Lee Nurse

Personal information
- Full name: Lee Harvey Nurse
- Born: 24 December 1976 Basingstoke, Hampshire, England
- Died: 9 April 2020 (aged 43) Basingstoke, Hampshire, England
- Batting: Right-handed
- Relations: Seymour Nurse (great-uncle)

Domestic team information
- 1997–2006: Berkshire

Career statistics
| Competition | List A |
| Matches | 7 |
| Runs scored | 182 |
| Batting average | 26.00 |
| 100s/50s | 0/1 |
| Top score | 81 |
| Catches/stumpings | 3/– |
- Source: Cricinfo, 10 April 2020

= Lee Nurse =

English cricketer (1976–2020)

Lee Harvey Nurse (24 December 1976 – 9 April 2020) was an English cricketer.

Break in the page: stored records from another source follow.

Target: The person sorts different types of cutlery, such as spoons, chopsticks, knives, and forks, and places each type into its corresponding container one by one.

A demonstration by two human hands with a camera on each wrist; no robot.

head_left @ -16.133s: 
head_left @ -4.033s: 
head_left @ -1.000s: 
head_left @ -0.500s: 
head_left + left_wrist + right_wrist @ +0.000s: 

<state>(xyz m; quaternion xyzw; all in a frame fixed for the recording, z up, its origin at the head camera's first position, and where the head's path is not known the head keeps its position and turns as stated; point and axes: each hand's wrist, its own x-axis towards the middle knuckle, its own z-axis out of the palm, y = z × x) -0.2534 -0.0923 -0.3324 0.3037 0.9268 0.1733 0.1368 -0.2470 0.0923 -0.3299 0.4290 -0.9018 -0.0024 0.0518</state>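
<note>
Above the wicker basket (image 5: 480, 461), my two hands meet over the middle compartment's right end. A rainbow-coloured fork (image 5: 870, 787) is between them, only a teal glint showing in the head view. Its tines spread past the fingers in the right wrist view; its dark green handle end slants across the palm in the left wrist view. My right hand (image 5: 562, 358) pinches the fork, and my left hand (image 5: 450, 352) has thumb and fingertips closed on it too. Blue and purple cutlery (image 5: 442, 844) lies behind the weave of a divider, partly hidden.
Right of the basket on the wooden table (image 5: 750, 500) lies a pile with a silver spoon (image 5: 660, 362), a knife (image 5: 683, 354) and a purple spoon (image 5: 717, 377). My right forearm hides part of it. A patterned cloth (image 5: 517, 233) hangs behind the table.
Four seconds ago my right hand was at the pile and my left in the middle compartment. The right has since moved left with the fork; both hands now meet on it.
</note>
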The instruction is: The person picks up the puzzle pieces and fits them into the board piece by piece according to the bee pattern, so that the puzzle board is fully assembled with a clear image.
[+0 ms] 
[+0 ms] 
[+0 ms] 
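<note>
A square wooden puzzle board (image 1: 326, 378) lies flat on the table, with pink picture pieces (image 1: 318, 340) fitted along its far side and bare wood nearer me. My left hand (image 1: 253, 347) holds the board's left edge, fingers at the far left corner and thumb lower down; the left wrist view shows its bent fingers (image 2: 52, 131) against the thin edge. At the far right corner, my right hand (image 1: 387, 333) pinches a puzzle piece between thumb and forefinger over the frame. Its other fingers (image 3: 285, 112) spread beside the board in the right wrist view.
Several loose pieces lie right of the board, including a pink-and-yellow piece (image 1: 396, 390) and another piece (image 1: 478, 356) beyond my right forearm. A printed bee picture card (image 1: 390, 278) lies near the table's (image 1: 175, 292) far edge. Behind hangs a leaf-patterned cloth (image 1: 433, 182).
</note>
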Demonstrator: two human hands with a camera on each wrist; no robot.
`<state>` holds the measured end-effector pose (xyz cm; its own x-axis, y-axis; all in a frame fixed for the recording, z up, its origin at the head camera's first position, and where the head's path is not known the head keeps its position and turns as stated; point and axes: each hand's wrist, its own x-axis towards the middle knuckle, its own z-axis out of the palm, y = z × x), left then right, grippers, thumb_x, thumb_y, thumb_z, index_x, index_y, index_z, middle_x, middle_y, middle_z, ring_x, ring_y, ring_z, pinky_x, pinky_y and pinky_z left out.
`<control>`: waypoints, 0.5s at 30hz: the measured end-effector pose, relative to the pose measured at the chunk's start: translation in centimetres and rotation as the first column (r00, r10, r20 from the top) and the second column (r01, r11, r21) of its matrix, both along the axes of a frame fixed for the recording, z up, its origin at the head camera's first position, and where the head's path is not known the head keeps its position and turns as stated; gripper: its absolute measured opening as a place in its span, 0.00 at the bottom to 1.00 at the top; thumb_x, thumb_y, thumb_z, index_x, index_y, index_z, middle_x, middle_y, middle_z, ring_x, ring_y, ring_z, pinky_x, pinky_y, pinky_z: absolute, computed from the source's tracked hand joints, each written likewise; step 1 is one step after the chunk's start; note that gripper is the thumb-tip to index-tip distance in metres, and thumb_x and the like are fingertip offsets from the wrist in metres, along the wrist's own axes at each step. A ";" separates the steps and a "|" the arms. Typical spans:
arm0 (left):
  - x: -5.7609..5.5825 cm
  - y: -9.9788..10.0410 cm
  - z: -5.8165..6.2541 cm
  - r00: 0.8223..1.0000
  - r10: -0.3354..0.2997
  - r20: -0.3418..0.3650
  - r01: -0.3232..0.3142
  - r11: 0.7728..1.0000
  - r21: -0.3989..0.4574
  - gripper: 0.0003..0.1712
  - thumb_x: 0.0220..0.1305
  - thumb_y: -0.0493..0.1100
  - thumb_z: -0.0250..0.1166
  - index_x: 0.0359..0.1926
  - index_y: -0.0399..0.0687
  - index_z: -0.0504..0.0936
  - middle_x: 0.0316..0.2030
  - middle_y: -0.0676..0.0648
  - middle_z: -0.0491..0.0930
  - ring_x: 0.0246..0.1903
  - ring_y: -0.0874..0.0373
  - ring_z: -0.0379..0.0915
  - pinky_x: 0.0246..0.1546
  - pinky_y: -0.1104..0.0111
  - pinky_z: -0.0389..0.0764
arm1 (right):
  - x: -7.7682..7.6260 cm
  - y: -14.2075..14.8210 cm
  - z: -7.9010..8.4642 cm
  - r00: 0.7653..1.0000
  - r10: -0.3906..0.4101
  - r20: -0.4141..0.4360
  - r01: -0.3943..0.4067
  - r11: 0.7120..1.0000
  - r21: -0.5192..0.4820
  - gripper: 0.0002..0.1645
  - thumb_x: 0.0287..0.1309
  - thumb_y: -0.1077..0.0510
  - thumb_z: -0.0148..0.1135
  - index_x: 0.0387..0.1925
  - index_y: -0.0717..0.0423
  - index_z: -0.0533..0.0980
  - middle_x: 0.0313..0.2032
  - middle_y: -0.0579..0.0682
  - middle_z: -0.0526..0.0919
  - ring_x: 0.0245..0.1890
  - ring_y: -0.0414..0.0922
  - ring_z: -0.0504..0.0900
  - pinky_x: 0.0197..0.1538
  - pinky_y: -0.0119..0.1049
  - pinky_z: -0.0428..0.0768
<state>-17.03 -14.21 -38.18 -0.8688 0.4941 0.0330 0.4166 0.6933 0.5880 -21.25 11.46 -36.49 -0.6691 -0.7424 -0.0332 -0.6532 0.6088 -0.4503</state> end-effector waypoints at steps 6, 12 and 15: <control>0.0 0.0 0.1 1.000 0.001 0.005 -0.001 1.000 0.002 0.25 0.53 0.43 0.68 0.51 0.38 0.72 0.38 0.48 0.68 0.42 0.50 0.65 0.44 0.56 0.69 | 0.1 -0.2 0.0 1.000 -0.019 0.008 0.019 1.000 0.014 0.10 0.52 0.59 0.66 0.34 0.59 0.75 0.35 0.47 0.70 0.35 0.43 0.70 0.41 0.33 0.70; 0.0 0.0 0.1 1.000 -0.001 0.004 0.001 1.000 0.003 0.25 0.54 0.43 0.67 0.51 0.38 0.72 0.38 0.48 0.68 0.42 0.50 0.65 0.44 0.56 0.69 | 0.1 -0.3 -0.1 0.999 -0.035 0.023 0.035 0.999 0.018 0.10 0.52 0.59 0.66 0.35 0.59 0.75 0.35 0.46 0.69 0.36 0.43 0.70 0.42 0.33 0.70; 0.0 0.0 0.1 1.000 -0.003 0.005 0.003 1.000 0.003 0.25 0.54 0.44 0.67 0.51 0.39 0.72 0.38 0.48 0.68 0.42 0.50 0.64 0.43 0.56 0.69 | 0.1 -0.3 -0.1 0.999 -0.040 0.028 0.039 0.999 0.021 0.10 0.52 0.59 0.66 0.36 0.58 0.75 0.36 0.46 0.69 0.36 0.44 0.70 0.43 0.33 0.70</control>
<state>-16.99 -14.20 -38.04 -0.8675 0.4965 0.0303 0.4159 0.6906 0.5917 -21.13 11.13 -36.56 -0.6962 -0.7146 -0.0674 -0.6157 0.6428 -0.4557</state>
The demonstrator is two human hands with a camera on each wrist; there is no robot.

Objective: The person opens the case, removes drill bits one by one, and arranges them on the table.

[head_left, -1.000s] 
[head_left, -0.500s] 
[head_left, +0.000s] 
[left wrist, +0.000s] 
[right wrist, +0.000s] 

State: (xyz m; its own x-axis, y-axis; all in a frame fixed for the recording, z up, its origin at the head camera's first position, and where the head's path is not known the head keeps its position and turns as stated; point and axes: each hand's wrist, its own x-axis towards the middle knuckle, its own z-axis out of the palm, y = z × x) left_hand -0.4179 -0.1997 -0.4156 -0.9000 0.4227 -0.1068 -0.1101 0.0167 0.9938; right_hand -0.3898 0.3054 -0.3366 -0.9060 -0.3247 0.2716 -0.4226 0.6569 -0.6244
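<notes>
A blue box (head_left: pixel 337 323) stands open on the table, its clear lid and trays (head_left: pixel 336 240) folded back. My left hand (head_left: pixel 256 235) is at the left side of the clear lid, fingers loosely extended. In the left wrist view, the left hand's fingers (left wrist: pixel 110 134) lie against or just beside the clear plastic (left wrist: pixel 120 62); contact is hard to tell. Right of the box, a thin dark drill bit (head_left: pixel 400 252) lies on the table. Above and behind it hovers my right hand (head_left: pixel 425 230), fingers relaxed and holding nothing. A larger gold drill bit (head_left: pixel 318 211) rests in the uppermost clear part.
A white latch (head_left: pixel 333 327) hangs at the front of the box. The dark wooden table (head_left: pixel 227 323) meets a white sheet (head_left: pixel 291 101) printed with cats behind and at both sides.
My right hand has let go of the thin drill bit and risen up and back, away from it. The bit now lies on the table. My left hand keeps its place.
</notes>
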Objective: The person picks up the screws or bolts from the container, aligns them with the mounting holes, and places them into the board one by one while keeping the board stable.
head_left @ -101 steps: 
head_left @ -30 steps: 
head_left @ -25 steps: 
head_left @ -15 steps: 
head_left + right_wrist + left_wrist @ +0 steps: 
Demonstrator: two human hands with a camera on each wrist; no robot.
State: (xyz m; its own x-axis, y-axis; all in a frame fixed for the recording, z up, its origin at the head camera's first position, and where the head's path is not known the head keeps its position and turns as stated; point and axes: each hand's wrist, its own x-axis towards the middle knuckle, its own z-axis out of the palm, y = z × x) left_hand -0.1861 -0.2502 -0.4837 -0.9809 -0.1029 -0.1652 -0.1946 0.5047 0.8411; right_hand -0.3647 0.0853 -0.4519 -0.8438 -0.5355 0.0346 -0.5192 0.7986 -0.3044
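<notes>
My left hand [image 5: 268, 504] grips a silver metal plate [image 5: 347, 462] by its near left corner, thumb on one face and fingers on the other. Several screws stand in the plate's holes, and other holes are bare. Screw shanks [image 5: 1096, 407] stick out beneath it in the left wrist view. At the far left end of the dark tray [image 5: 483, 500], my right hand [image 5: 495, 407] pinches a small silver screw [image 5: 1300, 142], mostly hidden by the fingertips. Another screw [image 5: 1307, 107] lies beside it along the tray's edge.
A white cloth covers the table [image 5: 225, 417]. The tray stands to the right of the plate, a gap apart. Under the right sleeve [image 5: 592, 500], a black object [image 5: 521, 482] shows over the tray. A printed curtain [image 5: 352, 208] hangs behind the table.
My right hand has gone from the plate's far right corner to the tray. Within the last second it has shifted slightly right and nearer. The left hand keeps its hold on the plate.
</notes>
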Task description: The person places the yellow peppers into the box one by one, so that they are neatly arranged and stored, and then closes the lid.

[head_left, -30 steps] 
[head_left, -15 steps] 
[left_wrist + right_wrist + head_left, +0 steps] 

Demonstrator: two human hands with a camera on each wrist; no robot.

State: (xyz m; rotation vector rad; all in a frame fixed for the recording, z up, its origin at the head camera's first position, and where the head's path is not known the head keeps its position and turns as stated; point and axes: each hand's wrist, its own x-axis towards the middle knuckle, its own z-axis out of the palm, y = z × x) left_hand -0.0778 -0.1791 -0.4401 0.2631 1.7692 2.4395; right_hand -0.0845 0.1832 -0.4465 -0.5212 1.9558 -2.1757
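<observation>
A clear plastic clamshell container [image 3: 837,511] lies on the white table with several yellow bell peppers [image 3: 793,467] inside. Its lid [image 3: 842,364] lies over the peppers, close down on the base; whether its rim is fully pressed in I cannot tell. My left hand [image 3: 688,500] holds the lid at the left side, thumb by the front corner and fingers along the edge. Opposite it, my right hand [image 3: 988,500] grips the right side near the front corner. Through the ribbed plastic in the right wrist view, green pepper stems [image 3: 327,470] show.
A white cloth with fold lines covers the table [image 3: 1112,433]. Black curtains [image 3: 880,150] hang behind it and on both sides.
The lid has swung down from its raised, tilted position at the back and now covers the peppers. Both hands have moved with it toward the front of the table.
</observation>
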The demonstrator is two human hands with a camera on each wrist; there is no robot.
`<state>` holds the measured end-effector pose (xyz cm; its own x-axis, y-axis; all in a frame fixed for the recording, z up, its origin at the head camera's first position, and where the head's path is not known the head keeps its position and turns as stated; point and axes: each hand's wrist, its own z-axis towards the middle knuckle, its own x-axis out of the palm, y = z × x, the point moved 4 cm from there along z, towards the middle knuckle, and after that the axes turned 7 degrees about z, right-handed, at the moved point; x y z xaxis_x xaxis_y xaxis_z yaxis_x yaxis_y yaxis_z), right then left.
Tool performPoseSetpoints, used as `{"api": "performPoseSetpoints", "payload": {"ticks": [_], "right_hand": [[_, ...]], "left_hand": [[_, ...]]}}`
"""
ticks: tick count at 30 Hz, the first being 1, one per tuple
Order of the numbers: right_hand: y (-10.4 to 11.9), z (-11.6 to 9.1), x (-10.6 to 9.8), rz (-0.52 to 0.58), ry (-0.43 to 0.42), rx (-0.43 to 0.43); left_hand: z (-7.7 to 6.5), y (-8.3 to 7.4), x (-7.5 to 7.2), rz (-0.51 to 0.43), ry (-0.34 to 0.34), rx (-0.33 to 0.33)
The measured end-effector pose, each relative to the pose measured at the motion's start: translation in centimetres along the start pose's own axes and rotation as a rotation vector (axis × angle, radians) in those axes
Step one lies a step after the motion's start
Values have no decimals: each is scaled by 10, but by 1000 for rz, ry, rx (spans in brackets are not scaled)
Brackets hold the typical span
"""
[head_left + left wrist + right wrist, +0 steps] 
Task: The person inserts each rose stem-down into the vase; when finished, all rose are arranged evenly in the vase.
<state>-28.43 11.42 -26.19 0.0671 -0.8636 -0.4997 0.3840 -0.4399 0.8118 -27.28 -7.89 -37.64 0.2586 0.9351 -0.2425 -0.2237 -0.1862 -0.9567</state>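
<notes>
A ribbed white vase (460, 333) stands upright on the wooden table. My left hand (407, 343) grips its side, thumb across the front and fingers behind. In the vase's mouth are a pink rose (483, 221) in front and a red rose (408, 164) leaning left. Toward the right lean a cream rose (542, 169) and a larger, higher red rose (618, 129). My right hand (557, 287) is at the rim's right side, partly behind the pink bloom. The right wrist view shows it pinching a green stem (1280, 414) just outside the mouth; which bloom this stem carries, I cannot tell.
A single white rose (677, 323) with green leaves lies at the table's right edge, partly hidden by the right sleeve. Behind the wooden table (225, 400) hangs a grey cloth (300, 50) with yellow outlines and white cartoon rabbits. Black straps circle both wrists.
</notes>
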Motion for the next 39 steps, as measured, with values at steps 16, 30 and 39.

The son of Leon Nurse, he was born at Basingstoke in December 1976. Nurse made his debut in minor counties cricket for Berkshire in the 1997 Minor Counties Championship against Dorset at Reading. He played for Berkshire until 2006, playing a total of 29 matches in the Minor Counties Championship and fifteen matches in the MCCA Knockout Trophy, which included one match for the Derbyshire Cricket Board in 1998 when he was having trials at Derbyshire County Cricket Club. While playing for Berkshire, he played for the county in matches that held List A status in the domestic county one-day competition, making his List A debut against the Sussex Cricket Board at Hastings in the 2000 NatWest Trophy. He made a further six List A appearances for Berkshire, the last coming against first-class opposition in the form of Durham in the 2003 Cheltenham & Gloucester Trophy. His six List A matches yielded 182 runs at an average of 26.00 and a high score of 81.

He died on 9 April 2020 at the Basingstoke and North Hampshire Hospital during the coronavirus pandemic. His great-uncle, Seymour Nurse, played Test cricket for the West Indies.